To use the conda command, simply run ml anaconda. To install an environment, we recommend preparing an environment specification. For example, this environment installs Jupyter. For the reasons listed above, you cannot load the anaconda module at the same time as the python module.

dependencies:
  - python==3.8.3
  - jupyter
  - nb_conda_kernels
  - pip
  - pip:
    - pyyaml

Save this file as reqs.yaml and keep it with your lab notebook for later. To install or update your environment from the contents of this file, use the following command. Note that we have selected an explicit path, instead of a name, to install the environment.
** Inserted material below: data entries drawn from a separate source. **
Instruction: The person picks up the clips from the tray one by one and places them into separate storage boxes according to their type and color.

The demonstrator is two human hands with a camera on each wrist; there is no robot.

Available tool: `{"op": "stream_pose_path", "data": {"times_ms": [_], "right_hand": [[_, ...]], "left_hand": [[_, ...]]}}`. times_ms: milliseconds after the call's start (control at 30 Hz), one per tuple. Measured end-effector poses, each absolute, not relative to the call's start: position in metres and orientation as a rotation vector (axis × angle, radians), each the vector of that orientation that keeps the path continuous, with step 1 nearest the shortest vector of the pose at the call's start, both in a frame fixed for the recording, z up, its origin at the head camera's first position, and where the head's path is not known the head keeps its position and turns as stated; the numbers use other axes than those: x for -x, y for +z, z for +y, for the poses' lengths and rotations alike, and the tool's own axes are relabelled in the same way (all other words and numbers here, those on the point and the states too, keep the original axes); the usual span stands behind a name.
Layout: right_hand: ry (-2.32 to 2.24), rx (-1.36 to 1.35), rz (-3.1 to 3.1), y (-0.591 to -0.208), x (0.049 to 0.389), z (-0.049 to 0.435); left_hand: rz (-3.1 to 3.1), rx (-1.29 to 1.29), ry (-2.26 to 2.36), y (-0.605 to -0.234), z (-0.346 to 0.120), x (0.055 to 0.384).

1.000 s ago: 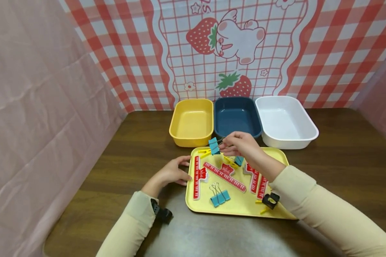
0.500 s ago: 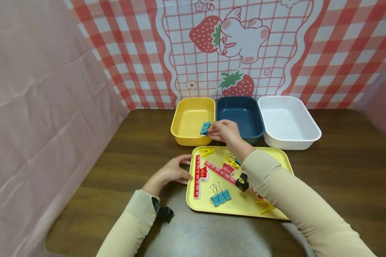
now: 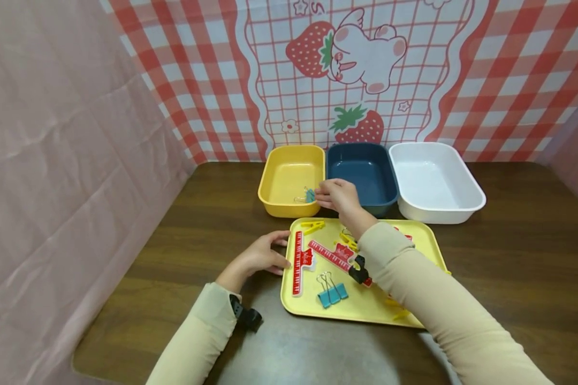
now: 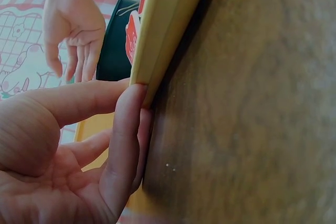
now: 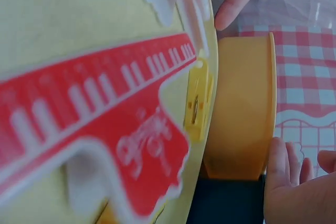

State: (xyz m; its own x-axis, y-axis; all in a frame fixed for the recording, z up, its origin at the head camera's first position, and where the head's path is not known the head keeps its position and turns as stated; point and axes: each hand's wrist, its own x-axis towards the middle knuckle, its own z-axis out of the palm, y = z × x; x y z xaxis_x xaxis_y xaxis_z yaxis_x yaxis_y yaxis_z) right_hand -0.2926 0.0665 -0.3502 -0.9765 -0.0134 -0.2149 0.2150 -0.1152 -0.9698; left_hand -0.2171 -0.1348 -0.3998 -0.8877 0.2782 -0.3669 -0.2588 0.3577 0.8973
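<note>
A teal binder clip [image 3: 310, 195] lies in the near right corner of the yellow bin [image 3: 268, 184]. My right hand [image 3: 338, 197] is right beside it over the bin's edge, fingers extended and holding nothing. My left hand [image 3: 261, 255] holds the left edge of the pale yellow tray [image 3: 361, 313], fingertips at the rim in the left wrist view. On the tray are another teal binder clip [image 3: 333, 295], red piano-key ruler clips [image 3: 297, 267] and yellow clothespins [image 3: 312, 226]. My right forearm hides part of the tray.
A dark blue bin [image 3: 363, 171] and a white bin [image 3: 433, 179] stand right of the yellow one, behind the tray. Checkered cloth [image 3: 212, 85] hangs at the back; a pink cloth [image 3: 67, 160] hangs at the left of the wooden table [image 3: 197, 214].
My right hand has carried the teal binder clip from over the tray toward the yellow bin and let it go there. My left hand has stayed at the tray's edge.
</note>
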Motion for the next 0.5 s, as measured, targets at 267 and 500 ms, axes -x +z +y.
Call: {"op": "stream_pose_path", "data": {"times_ms": [267, 500], "right_hand": [[-2.125, -0.205, 2.103, -0.352, 0.286, 0.095], [-1.915, -0.123, 2.337, -0.354, 0.271, 0.119]], "left_hand": [[2.184, 0.003, 1.526, -0.399, -0.134, 0.217], [2.192, 0.012, 1.518, -0.398, -0.133, 0.216]]}}
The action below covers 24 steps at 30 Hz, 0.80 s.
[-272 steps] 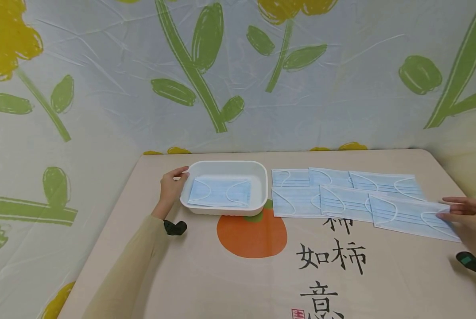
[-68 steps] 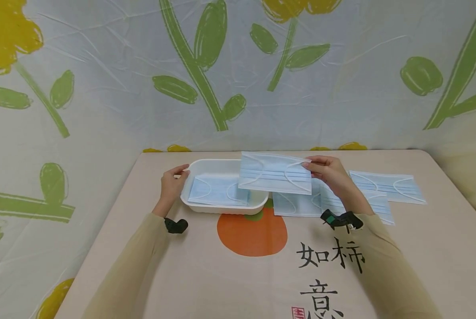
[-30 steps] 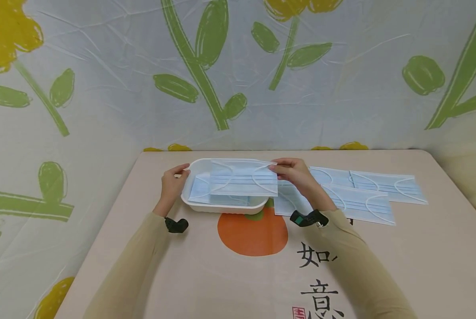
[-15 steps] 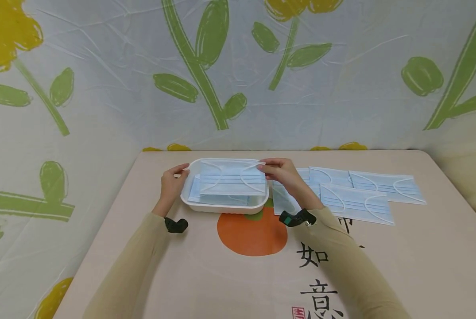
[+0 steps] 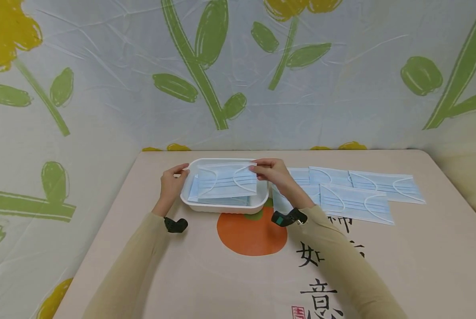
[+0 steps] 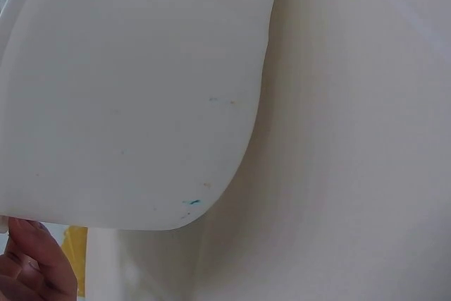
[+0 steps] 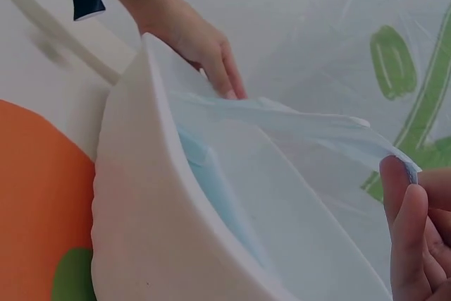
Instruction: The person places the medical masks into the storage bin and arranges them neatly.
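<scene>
A white plastic tray (image 5: 222,210) stands on the table, and my left hand (image 5: 171,186) pinches its left rim. Over the tray my right hand (image 5: 275,176) pinches a light blue face mask (image 5: 226,181) by its upper right corner. This mask slants above the tray floor in the right wrist view, its far end lower than the pinched corner. Beneath it, mostly covered, another blue mask (image 5: 222,200) lies in the tray; whether it is a single one I cannot tell. In the left wrist view the tray's outer wall (image 6: 141,103) fills much of the frame.
Several blue masks (image 5: 355,204) with white ear loops lie overlapping in two rows to the right of the tray, partly behind my right hand. The tablecloth (image 5: 206,274) bears an orange persimmon print (image 5: 245,237) and black characters. A flowered curtain (image 5: 341,97) hangs behind the table.
My right hand has taken the front-row mask at the far right and carried it left over the tray. In the last half second it moved slightly further left. My left hand stays on the rim.
</scene>
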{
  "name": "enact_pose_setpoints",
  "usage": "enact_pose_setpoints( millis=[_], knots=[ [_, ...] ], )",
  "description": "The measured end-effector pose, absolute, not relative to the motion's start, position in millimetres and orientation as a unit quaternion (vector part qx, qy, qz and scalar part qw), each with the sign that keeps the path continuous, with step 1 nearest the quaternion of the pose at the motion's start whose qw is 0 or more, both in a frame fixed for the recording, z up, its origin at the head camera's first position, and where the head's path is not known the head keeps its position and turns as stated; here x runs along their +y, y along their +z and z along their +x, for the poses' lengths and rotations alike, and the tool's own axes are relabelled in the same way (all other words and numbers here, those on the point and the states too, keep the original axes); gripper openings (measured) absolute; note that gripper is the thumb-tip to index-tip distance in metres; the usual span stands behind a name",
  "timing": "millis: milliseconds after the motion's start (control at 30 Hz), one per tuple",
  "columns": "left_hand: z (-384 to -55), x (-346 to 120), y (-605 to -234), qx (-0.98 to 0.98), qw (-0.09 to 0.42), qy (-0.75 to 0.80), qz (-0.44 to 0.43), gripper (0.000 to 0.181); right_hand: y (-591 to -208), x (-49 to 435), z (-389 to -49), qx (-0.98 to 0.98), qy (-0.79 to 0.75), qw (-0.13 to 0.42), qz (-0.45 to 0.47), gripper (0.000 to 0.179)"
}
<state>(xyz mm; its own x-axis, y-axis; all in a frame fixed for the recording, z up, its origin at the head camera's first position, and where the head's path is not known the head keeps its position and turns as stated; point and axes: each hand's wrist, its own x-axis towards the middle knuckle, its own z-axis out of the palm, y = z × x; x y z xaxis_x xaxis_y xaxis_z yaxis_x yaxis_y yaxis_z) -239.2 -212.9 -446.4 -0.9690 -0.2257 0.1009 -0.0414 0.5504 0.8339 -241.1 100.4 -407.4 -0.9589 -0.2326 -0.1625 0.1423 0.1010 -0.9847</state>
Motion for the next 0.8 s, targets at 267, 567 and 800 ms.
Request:
enact_pose_setpoints(
  millis=[267, 567, 800],
  knots=[
    [-239.0, -213.3, -445.7, -0.871, 0.096, -0.474, 0.079, 0.03, -407.3, 87.8, -242.7, 0.727, -0.672, 0.142, -0.015, 0.038],
    [-240.0, -213.2, -446.5, -0.87, 0.094, -0.477, 0.08, 0.03, -404.3, 76.4, -242.6, 0.727, -0.671, 0.148, -0.01, 0.036],
    [-238.4, -212.7, -445.8, -0.872, 0.099, -0.472, 0.078, 0.029, -407.8, 72.4, -242.9, 0.743, -0.653, 0.148, -0.022, 0.035]
  ],
)
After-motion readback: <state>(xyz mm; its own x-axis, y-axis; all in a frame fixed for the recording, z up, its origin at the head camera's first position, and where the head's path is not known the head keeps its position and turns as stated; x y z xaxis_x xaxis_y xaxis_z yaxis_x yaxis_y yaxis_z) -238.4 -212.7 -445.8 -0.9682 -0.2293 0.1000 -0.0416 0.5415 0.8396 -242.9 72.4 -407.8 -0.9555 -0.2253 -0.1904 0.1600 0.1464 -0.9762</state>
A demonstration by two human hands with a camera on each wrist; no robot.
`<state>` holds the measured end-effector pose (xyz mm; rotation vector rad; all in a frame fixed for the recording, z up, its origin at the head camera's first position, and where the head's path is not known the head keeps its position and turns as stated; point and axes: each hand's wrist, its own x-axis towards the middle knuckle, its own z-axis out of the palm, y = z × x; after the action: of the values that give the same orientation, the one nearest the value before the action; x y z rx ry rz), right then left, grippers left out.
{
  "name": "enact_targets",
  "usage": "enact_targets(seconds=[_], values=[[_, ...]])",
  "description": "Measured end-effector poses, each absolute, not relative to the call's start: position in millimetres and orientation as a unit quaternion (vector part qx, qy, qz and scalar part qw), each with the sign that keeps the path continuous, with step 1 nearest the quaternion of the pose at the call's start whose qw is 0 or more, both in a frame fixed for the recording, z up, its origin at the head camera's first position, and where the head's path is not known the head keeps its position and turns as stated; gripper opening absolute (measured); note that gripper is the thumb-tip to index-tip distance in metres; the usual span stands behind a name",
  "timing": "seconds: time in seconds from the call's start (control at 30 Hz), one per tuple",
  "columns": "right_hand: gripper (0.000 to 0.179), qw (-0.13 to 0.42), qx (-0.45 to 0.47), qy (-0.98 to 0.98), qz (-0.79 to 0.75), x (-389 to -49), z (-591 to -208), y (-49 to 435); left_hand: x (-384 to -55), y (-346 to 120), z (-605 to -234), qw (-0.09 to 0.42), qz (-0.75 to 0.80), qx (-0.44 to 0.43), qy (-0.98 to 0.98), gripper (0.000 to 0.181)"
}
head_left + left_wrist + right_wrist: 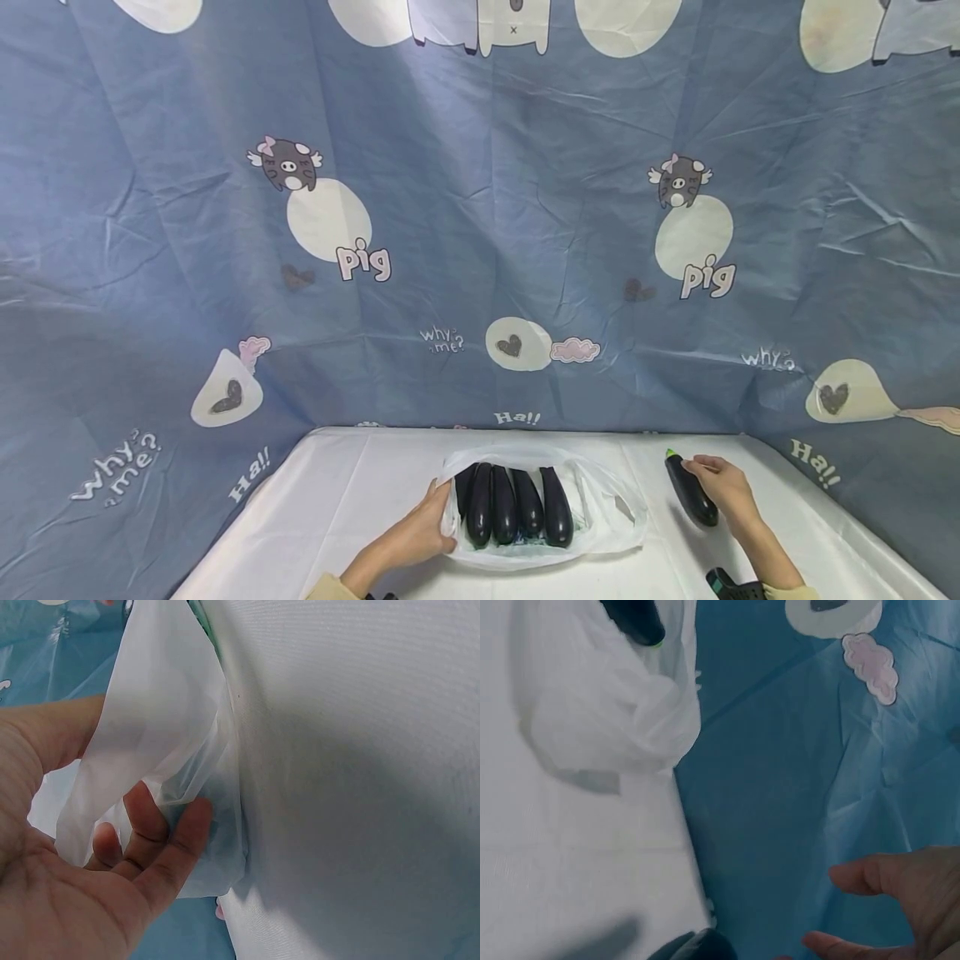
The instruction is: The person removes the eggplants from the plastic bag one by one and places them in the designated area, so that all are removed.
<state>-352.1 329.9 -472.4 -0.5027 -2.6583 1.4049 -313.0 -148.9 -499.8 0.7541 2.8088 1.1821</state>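
Note:
A white plastic bag (615, 521) lies on its side with its mouth gaping, and several dark purple eggplants (504, 508) sit side by side in it. My left hand (420, 529) holds the bag's left edge. In the left wrist view the thin plastic (161, 697) passes between thumb and fingers, covering the thumb's tip. Off to the right of the bag, my right hand (723, 487) grips a single eggplant (693, 496) near its green stem end, tilted over the table. Only part of this eggplant (697, 946) shows at the bottom of the right wrist view.
A white cloth covers the table (360, 475). Behind it and along both sides hangs a blue printed curtain (480, 250) with cartoon pigs and lettering. A dark band (731, 586) sits on the right wrist.

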Motion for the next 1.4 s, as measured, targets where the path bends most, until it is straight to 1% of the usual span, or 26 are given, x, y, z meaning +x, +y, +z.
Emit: enact_targets(seconds=[0.17, 0.27, 0.37, 0.6, 0.83, 1.1, 1.2, 1.33, 1.4], values=[[0.074, 0.047, -0.153, -0.871, 0.464, -349, -464, 323, -313, -149, -499, -0.002, 0.375, 0.240, 0.896, 0.100], [0.080, 0.037, -0.130, -0.875, 0.465, -345, -458, 318, -312, -149, -499, -0.003, 0.373, 0.238, 0.897, 0.100], [0.079, 0.035, -0.119, -0.876, 0.465, -342, -454, 312, -312, -149, -499, -0.001, 0.373, 0.238, 0.897, 0.100], [0.076, 0.042, -0.090, -0.876, 0.472, -337, -449, 296, -310, -149, -497, 0.007, 0.377, 0.239, 0.895, 0.100], [0.071, 0.043, -0.064, -0.876, 0.476, -329, -442, 277, -310, -150, -499, 0.001, 0.372, 0.240, 0.897, 0.099], [0.068, 0.032, -0.040, -0.875, 0.481, -323, -441, 262, -312, -148, -500, 0.003, 0.378, 0.241, 0.894, 0.100], [0.071, 0.023, -0.039, -0.880, 0.474, -323, -442, 258, -312, -148, -499, 0.002, 0.379, 0.243, 0.893, 0.100], [0.080, 0.015, -0.046, -0.883, 0.468, -325, -445, 252, -310, -149, -499, -0.001, 0.378, 0.246, 0.893, 0.100], [0.080, 0.016, -0.046, -0.883, 0.467, -325, -448, 250, -311, -149, -499, -0.002, 0.377, 0.245, 0.893, 0.099]])
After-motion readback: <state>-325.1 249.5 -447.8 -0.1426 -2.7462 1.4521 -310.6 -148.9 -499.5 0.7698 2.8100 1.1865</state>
Named environments are installed to a hidden folder (~/.conda) while explicit paths allow us to see our environment.

ml anaconda
conda update env --file reqs.yaml -p ~/env-project-01

To use this environment, run the following commands. These should be included in any scripts or workflows that require this environment.

ml anaconda
conda activate ~/env-project-01

Note that you can use any path for your environment, but we recommend your home directory because it is optimized for code and backed up.

For reproducibility purposes, you should keep a copy of reqs.yaml for your records, and ideally avoid the use of conda install. Instead, update the reqs.yaml file and run the conda update env command above, to add packages. You can also remove packages according to the conda docs. In addition to the minimal instructions in reqs.yaml you should also run the following command to save a more detailed list.

conda env export -p ~/env > env_freeze.yaml

The resulting env_freeze.yaml file includes all of the required packages and their version numbers. It can be used to exactly reproduce your environment on another machine. Oftentimes we change our environments over time. The minimal reqs.yaml is somewhat future-proof if your packages have newer versions available, while the “frozen” version is a failsafe for reproducing your environment later on.

Scenario 6: Containers

If you cannot deploy your desired software using the methods above, you can use Singularity to deploy containers (including Docker containers). These provide the maximum level of customization.

Note that Singularity is not yet installed on RockFish. Documentation is pending installation.